S.E il vescovo mons. Giuseppe Pellegrini. ha ricordato che il Cardinal Costanti è stato uomo di chiesa e di mondo, ha scelto di benedire il monumento con una storica stola cinese già del Cardinale e ha comunicato che a ottobre sarà avviata la causa di beatificazione. La stele in corten, alta due metri e mezzo, in forma di parallelepipedo, è stata disegnata dal famoso architetto Luigi Molinis che l’ha descritta come «un solido geometrico complesso dalle molte sfaccettature, poliedrica di difficile decifrazione, che vuole richiamare la polimorfica personalità del Cardinal Celso Costantini». E’ stata realizzata dell’ing. Giovanni Cattaneo ed è caratterizzata di lastre di cristallo sulle quali sono incise la figura del Porporato e un’iscrizione che illustra le sue gesta.

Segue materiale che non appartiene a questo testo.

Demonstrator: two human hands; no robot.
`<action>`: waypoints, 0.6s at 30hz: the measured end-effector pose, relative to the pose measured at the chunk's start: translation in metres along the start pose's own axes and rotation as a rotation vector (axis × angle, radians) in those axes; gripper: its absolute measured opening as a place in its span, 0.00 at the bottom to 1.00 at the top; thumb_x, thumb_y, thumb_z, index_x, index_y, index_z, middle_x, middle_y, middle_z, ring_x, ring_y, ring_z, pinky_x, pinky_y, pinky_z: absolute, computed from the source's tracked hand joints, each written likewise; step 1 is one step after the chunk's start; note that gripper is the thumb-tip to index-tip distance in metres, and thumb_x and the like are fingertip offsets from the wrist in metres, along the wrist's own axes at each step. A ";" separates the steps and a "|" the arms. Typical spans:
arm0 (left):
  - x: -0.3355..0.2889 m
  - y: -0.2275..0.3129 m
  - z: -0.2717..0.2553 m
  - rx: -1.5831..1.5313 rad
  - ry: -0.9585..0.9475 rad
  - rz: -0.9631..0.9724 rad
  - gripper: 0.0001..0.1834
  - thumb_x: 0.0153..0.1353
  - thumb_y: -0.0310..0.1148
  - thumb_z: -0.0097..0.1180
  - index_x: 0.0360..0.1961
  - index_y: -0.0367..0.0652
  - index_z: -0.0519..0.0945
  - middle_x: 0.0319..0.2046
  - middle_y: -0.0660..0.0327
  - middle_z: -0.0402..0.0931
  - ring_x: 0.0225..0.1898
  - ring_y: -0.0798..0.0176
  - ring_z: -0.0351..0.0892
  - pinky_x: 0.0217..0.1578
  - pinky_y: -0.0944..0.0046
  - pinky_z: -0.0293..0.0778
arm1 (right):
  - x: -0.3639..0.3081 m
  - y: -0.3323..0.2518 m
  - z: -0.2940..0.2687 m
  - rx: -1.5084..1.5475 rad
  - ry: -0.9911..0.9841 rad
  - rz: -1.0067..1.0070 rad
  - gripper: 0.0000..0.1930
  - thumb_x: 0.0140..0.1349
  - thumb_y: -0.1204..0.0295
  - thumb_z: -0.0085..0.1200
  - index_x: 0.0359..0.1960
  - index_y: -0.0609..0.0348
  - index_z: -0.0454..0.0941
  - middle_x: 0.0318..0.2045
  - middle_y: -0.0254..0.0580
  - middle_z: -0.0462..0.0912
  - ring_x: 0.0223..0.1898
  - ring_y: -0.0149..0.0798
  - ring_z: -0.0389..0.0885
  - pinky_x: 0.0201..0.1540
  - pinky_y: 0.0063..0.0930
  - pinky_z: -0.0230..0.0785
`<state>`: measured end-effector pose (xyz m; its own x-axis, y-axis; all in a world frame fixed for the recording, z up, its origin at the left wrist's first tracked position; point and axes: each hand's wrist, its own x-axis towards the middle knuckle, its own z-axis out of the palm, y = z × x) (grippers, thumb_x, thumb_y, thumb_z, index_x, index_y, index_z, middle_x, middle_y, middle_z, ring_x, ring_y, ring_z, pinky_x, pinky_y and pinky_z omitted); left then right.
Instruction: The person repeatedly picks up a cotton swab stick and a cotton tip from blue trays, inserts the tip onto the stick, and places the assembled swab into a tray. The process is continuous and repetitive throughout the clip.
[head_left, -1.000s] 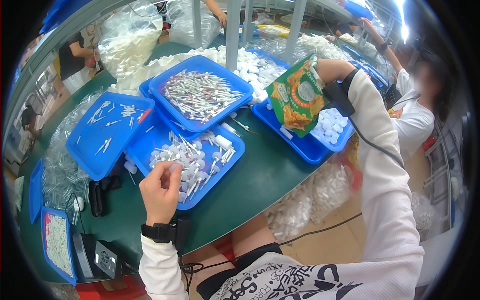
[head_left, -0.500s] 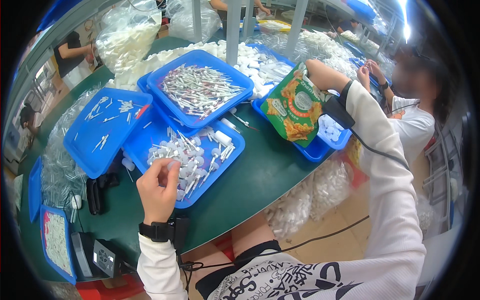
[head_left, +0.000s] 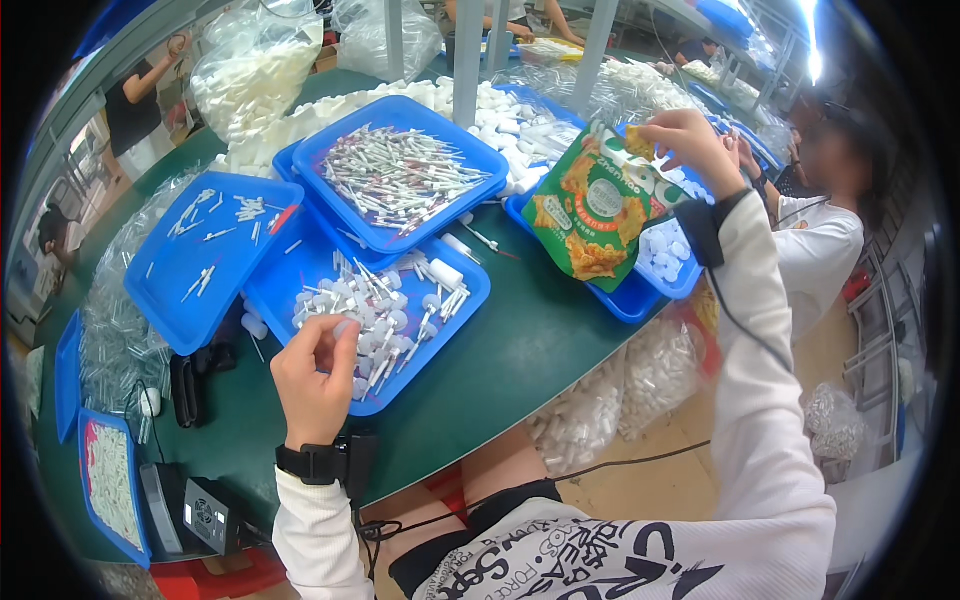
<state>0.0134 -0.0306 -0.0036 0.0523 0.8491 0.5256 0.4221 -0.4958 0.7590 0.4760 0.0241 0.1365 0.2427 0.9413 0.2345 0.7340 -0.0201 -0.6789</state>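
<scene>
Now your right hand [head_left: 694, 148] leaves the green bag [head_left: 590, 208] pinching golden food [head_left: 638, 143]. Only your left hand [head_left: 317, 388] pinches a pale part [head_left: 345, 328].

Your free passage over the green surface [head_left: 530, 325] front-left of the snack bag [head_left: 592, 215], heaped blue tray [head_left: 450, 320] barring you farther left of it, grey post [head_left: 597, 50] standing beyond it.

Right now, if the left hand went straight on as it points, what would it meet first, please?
The left hand would probably meet the heap of round-capped white sticks in the blue tray just ahead, though depth is unclear.
</scene>
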 end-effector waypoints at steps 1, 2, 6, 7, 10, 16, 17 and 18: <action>-0.001 0.000 0.000 0.007 0.001 0.000 0.04 0.58 0.27 0.61 0.31 0.38 0.80 0.15 0.66 0.70 0.17 0.74 0.66 0.19 0.72 0.60 | -0.008 0.004 0.003 0.071 0.100 0.005 0.14 0.56 0.65 0.61 0.35 0.66 0.83 0.27 0.38 0.83 0.27 0.28 0.81 0.25 0.22 0.78; -0.001 -0.001 -0.002 0.019 0.003 -0.001 0.04 0.58 0.27 0.61 0.31 0.38 0.80 0.15 0.66 0.70 0.17 0.75 0.66 0.19 0.72 0.60 | -0.024 -0.004 0.012 0.126 0.245 -0.016 0.15 0.56 0.66 0.61 0.38 0.68 0.83 0.28 0.39 0.82 0.26 0.27 0.80 0.24 0.22 0.78; 0.000 0.002 0.002 0.006 0.006 0.001 0.04 0.58 0.27 0.61 0.31 0.38 0.80 0.15 0.66 0.71 0.17 0.75 0.66 0.19 0.73 0.60 | -0.053 0.014 0.026 0.473 0.468 -0.007 0.15 0.60 0.64 0.61 0.41 0.65 0.82 0.31 0.36 0.81 0.30 0.25 0.77 0.29 0.20 0.76; 0.000 0.001 0.002 0.016 0.008 0.015 0.04 0.58 0.27 0.61 0.31 0.38 0.80 0.15 0.66 0.71 0.17 0.75 0.65 0.19 0.73 0.60 | -0.061 0.012 0.032 0.633 0.530 -0.044 0.15 0.60 0.65 0.61 0.42 0.64 0.82 0.32 0.35 0.81 0.31 0.24 0.76 0.31 0.20 0.74; 0.001 -0.002 0.000 0.038 0.019 0.044 0.04 0.58 0.27 0.61 0.31 0.38 0.80 0.15 0.66 0.71 0.17 0.75 0.65 0.19 0.73 0.59 | -0.085 0.004 0.047 0.993 0.770 -0.156 0.15 0.63 0.67 0.58 0.48 0.63 0.79 0.32 0.32 0.78 0.32 0.23 0.73 0.35 0.20 0.69; 0.000 0.000 0.003 0.024 0.019 0.019 0.04 0.58 0.27 0.61 0.31 0.38 0.80 0.15 0.66 0.71 0.17 0.76 0.65 0.19 0.73 0.59 | -0.175 -0.049 0.093 1.116 0.893 -0.322 0.11 0.69 0.68 0.51 0.48 0.59 0.74 0.28 0.30 0.72 0.29 0.23 0.69 0.32 0.22 0.63; 0.001 0.001 0.003 0.030 0.018 0.026 0.04 0.58 0.27 0.61 0.31 0.38 0.80 0.15 0.66 0.71 0.17 0.76 0.65 0.19 0.73 0.59 | -0.190 -0.069 0.109 1.164 0.910 -0.266 0.09 0.69 0.69 0.50 0.46 0.59 0.73 0.29 0.31 0.72 0.29 0.24 0.69 0.32 0.23 0.64; 0.001 0.000 0.002 0.038 0.021 0.031 0.04 0.58 0.27 0.61 0.31 0.38 0.80 0.16 0.66 0.71 0.17 0.75 0.65 0.20 0.73 0.59 | -0.203 -0.087 0.127 1.162 0.871 -0.308 0.08 0.69 0.70 0.49 0.45 0.60 0.73 0.29 0.33 0.72 0.30 0.26 0.70 0.31 0.24 0.64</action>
<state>0.0151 -0.0295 -0.0034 0.0470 0.8290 0.5573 0.4550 -0.5145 0.7269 0.2827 -0.1228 0.0598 0.7781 0.3572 0.5167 0.0219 0.8066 -0.5906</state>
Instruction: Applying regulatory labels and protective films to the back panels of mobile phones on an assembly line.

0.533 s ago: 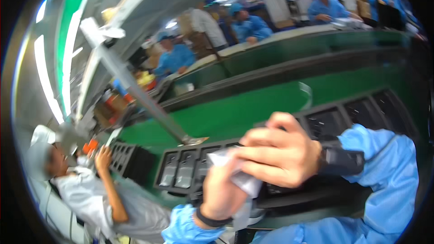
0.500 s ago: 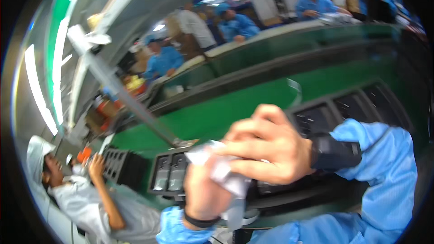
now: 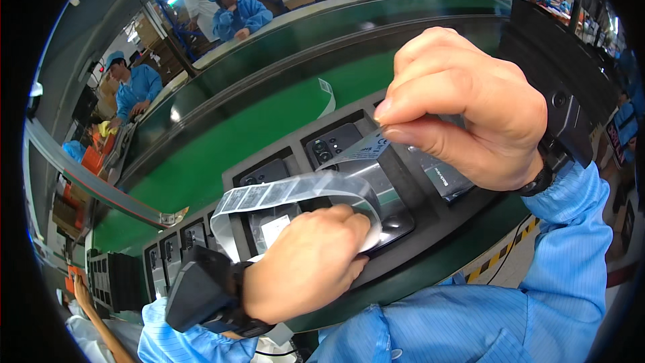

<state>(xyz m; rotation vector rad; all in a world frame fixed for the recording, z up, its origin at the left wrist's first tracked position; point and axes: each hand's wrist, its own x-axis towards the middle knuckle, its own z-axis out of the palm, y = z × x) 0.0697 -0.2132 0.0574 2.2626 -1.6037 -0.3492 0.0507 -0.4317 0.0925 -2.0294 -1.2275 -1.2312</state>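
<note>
My right hand (image 3: pixel 470 111) is raised over a black foam tray (image 3: pixel 430 228), thumb and forefinger pinched on the corner of a clear printed label (image 3: pixel 366 150). The label slants down from the fingertips above a dark smartphone (image 3: pixel 332 144) lying in a tray slot. Below it, my left hand (image 3: pixel 306 262) is closed on a strip of labels (image 3: pixel 295 191), which loops up and over the tray; its fingertips are partly hidden. Another smartphone (image 3: pixel 265 173) lies in the slot behind the loop. A further film-covered phone (image 3: pixel 440 173) rests under my right hand.
The tray sits on a green conveyor belt (image 3: pixel 195 151). A loose strip piece (image 3: pixel 326 97) lies on the belt beyond it. More phone trays (image 3: pixel 176 255) stand at the left, near a co-worker's arm (image 3: pixel 97 312). A metal bar (image 3: pixel 101 188) crosses at left. Co-workers sit across the line.
My hands, together over crumpled whitish material before, are now apart. The right has risen with the label, and the left is lower over the tray with the strip. The view has turned.
</note>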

La figura del Cardinale è stata tracciata dall’avv. Pompeo Pitter, presidente dell’Associazione e il monumento ricorda alcuni suoi tratti essenziali che fu un protagonista nella Chiesa e nel mondo del secolo XX. Scultore e letterato noto a livello nazionale, durante la Grande Guerra fu mandato ad Aquileia come conservatore dell’antica basilica e direttore del museo archeologico. Per questa sua attività Aquileia gli conferì la cittadinanza onoraria.

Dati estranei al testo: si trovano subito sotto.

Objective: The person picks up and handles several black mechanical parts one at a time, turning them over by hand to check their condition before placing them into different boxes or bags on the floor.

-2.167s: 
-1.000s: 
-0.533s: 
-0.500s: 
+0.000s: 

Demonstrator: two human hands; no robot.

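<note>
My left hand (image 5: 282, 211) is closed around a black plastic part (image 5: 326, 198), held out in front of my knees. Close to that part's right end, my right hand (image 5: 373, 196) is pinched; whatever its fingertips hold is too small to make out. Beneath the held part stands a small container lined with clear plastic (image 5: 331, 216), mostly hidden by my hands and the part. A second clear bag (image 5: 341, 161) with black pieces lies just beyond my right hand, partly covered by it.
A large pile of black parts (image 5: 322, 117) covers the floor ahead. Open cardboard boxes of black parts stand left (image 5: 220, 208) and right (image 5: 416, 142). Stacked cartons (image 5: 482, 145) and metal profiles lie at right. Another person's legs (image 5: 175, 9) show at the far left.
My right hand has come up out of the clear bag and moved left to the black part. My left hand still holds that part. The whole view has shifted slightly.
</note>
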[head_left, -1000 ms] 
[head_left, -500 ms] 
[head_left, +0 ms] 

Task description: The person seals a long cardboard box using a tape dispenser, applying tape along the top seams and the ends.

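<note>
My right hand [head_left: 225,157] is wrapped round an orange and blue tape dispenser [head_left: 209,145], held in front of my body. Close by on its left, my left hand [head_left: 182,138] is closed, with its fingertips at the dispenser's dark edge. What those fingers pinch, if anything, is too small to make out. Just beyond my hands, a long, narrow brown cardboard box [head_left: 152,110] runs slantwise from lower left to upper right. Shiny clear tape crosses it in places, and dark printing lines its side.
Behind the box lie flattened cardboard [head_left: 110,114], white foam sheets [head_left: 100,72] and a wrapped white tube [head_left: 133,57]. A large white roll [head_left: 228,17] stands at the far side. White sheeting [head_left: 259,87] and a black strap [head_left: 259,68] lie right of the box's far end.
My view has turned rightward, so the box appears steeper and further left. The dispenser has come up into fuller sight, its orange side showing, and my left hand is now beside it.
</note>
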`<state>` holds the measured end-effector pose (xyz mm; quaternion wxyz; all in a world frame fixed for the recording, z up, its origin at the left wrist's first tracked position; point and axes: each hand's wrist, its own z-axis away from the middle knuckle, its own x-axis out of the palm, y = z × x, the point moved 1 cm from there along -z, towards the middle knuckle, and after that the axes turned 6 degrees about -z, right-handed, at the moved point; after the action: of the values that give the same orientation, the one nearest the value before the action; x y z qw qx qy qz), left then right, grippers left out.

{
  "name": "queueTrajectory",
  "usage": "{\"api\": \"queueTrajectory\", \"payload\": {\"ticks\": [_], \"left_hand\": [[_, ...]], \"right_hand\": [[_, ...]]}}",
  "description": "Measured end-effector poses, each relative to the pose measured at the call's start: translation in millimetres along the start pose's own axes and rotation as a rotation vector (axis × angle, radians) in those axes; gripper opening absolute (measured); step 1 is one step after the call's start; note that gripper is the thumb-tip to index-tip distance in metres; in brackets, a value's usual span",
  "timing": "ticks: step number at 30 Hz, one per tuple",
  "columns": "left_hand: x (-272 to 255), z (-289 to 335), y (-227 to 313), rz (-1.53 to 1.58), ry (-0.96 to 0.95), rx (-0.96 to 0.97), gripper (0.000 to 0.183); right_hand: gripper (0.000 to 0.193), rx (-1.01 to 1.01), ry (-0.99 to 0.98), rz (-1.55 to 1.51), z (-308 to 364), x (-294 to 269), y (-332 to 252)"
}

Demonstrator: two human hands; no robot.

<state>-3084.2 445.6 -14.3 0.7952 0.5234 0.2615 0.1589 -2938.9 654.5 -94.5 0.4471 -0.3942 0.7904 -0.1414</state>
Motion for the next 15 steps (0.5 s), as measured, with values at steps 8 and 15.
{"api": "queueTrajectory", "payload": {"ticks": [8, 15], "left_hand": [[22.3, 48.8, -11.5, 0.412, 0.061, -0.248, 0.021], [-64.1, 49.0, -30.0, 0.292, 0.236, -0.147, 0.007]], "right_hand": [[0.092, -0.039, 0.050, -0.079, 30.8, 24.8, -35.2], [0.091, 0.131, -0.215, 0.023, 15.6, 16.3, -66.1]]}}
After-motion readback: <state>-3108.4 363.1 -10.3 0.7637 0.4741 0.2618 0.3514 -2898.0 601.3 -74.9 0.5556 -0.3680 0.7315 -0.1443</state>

Nel 1918 divenne vicario generale della nostra Diocesi e fondò l’istituto per i 'figli della guerra' salvandoli dalla disperazione e dalla morte. Promosso Vescovo a Fiume, in Croazia, evitò un bagno di sangue alla città governata da Gabriele D’Annunzio. Inviato in Cina, fondò la Chiesa cattolica con i primi Vescovi e religiosi indigeni. Fu richiamato a Roma per dirigere le missioni cattoliche di tutto il mondo e si adoperò per curare le ferite della II guerra mondiale, mettendo in salvo Alcide De Gasperi e tanti altri. Creato Cardinale nel 1953 e nominato Cancelliere di Santa Romana Chiesa, favorì i rapporti tra Oriente e Occidente nel concerto delle Nazioni. Legato alla sua terra d’origine, lasciò al Comune di Pordenone il suo patrimonio artistico e alla Diocesi destinò i libri e i manoscritti. Deceduto a Roma nel 1958, volle che la sua salma riposasse a Castions di Zoppola, tra la sua gente che sempre ha portato nel cuore.

Alla cerimonia sono intervenuti il prefetto Maria Rosaria Laganà, il sindaco di Zoppola Francesca Papais, assessori e consiglieri comunali, autorità civili e militari, soci del’Associazione e rappresentanti degli sponsor.